For example, it is intuitive that the larger a collection is in size, the longer it will take to process. However, the blend of the file types contained within that collection will also drive processing requirements. If you have two collections containing 10 GB of data, and one of those collections contains 50% spreadsheet files and the other contains 5% spreadsheet files, the collection with the larger percent of spreadsheet files will take longer to process and will probably result in more pages for attorneys to review.

The scalability of the processing environment, including the need for and ability of the applied technology to segregate redundant files and to handle embedded or nested data types, must be clearly understood and closely matched with the delivery requirements for the matter. The selection of media analysis tools varies on a case-by-case basis. Increasingly native files are requested, while others require TIFFs. Determination of the requirements for processing complex data types, such as documents and spreadsheets embedded (or nested) within e-mails, can place extreme requirements on the scope of the processing to be performed. The determination of the correct media analysis tools, based on the scope and requirements of the job, is critical to processing performance and the completeness of the discovery.

Processing Specifications

Processing specifications drive the scope and therefore the timeframe and cost of processing and reviewing electronic data. Agreement must be reached not only on what data is to be processed, but also on what the input and output format of that data will be. Chief among those specifications is the type of output that the review requires and what processing will be required to provide that output.

There are several options for output from files: the metadata associated with the file, the searchable text contained in the file, the native file itself, as well as a rendering or image of the file. Each of these components contains vital information about the file that is being reviewed, and depending on the review system and type of review the law firm or corporation is undertaking, any combination of output can be provided.

For example, in the case of an internal review by an in-house counsel, a corporation can elect to review the metadata and text associated with a collection of files to determine if a more extensive review is warranted. In contrast, for a Hart-Scott-Rodino (HSR) 2nd request, where review and production deadlines are mandated by regulation and under tight time frames, a review team may require all required forms of responsive files be output in the first pass. Review needs and matter specifics guide the law firm’s and corporation’s choices for output.

Since processing specifications can aid reviewers by providing fielded information that can be used as a first pass at tagging and coding data, legal teams have additional points to consider with respect to review needs. For example, it is possible to determine during the processing phase, which documents were sent to or received by specific email address. If email was sent to or received by a counsel, those documents could be provided to the review team already marked as potentially privileged documents.
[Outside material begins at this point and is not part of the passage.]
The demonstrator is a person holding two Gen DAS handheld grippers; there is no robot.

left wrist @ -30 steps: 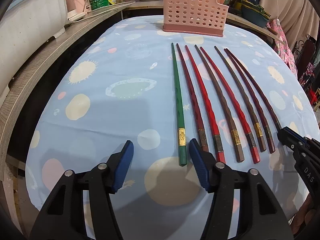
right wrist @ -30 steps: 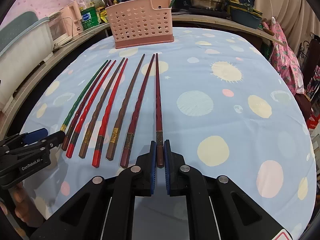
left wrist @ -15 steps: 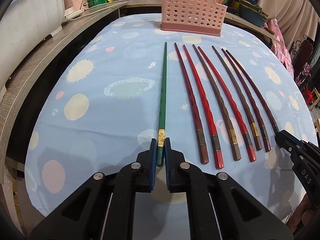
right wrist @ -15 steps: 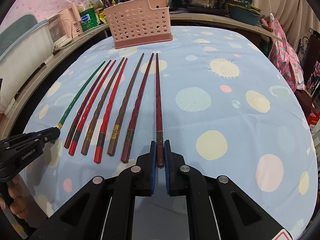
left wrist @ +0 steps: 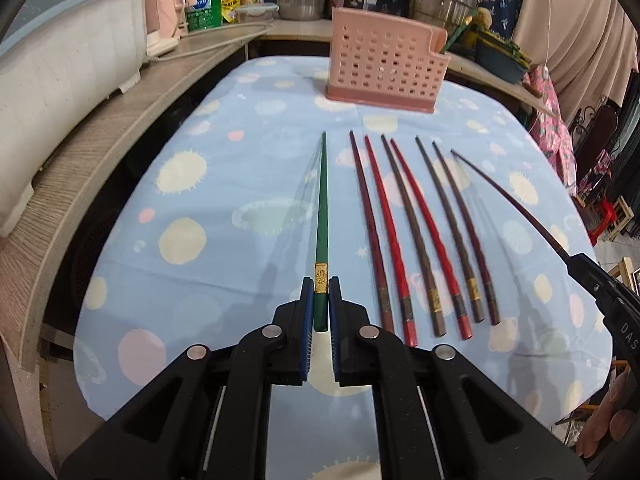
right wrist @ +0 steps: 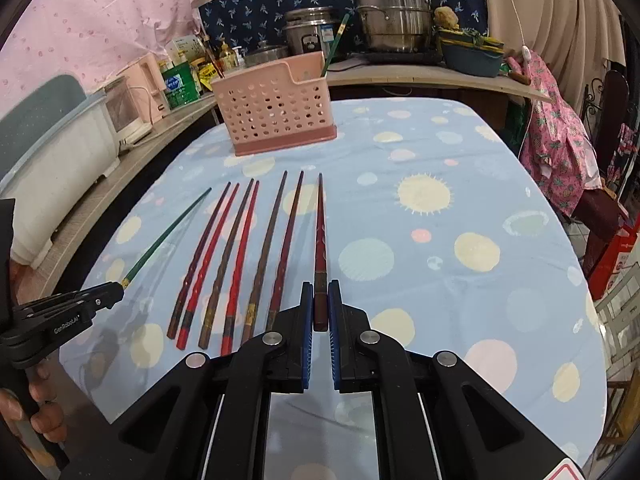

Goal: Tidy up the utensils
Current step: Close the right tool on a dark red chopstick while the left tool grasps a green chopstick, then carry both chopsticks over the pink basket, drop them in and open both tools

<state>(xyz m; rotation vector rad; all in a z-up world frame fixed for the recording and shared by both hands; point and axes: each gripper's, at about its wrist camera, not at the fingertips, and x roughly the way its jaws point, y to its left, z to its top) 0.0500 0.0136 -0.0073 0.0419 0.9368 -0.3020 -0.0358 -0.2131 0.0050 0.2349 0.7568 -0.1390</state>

By considering these options, the review team can save time, and therefore cost, in their review. (See Review Node.)

One of the benefits of processing data automatically is the ability to hone datasets to a more manageable and responsive set, based on a specific set of criteria. Data culling options are tools that shape the electronic discovery project significantly. The effectiveness of the culling strategies employed is one on the most significant contributors to overall project cost. Any data that can be culled from a collected data set – and therefore does not require attorney review – saves significant review costs. Many times the culling rates ultimately exceed 90%; in large data collections, incremental percentages of culling effectiveness can save millions of dollars in review costs.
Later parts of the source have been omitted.